§ **Problem to solve**
Starting at the line that holds "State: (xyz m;", transcribe every line to the end of the data exactly; include no other lines.
>>>>>
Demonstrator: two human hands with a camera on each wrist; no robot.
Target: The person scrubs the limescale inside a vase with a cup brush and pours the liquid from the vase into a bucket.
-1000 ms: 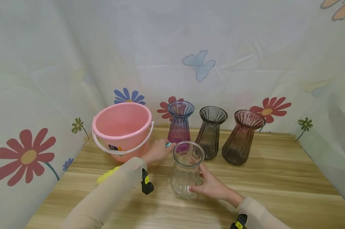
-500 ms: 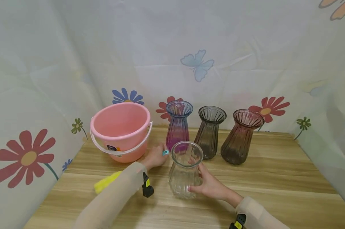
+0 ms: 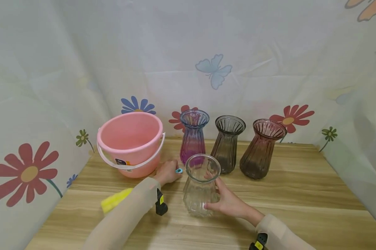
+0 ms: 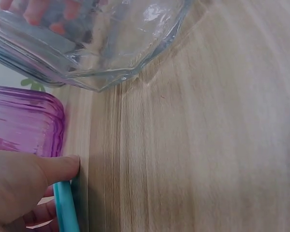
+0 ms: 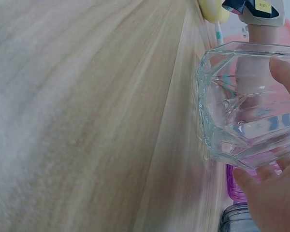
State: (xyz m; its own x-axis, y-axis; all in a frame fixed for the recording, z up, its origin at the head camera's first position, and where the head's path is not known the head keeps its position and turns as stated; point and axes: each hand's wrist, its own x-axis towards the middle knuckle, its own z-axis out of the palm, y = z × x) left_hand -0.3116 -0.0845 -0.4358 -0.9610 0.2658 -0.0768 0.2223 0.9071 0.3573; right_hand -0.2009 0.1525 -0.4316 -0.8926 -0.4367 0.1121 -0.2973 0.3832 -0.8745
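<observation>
My right hand (image 3: pixel 230 201) grips a clear glass vase (image 3: pixel 198 194) around its body, thumb in front and fingers behind. The vase stands upright near the table's middle. To its left, my left hand (image 3: pixel 167 172) holds a sponge bottle brush low at the table by its handle. The teal handle end (image 4: pixel 65 205) shows between the thumb and fingers in the left wrist view. The yellow sponge head (image 3: pixel 114 200) emerges left of the forearm, which hides part of the brush. In the right wrist view the clear vase (image 5: pixel 246 104) fills the space between thumb and fingers.
A pink bucket (image 3: pixel 144 158) with a white handle stands behind my left hand. Along the back are a blue-purple vase (image 3: pixel 192 142), a grey vase (image 3: pixel 227 149) and a reddish-brown vase (image 3: pixel 259 156). Printed cloth walls (image 3: pixel 163 52) enclose the wooden table (image 3: pixel 284 205).
My left hand has moved left and nearer, lowering the brush; its handle end has come down from beside the clear vase's rim. The right hand and the vase have stayed put.
</observation>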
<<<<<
§ **Your solution**
State: (xyz m; its own x-axis, y-axis; all in a frame fixed for the recording, z up, its origin at the head camera's first position, and where the head's path is not known the head keeps its position and turns as stated; point and axes: each hand's wrist, its own x-axis towards the middle knuckle, its own z-axis out of the palm, y = z × x) left_hand -0.3116 -0.0845 -0.4358 -0.9610 0.2658 -0.0768 0.2223 0.9071 0.3573; right_hand -0.2009 0.1525 -0.4316 -0.8926 -0.4367 0.1121 -0.2973 0.3832 -0.8745
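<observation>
My right hand (image 3: pixel 230 201) grips a clear glass vase (image 3: pixel 198 194) around its body, thumb in front and fingers behind. The vase stands upright near the table's middle. To its left, my left hand (image 3: pixel 167 172) holds a sponge bottle brush low at the table by its handle. The teal handle end (image 4: pixel 65 205) shows between the thumb and fingers in the left wrist view. The yellow sponge head (image 3: pixel 114 200) emerges left of the forearm, which hides part of the brush. In the right wrist view the clear vase (image 5: pixel 246 104) fills the space between thumb and fingers.
A pink bucket (image 3: pixel 144 158) with a white handle stands behind my left hand. Along the back are a blue-purple vase (image 3: pixel 192 142), a grey vase (image 3: pixel 227 149) and a reddish-brown vase (image 3: pixel 259 156). Printed cloth walls (image 3: pixel 163 52) enclose the wooden table (image 3: pixel 284 205).
My left hand has moved left and nearer, lowering the brush; its handle end has come down from beside the clear vase's rim. The right hand and the vase have stayed put.
</observation>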

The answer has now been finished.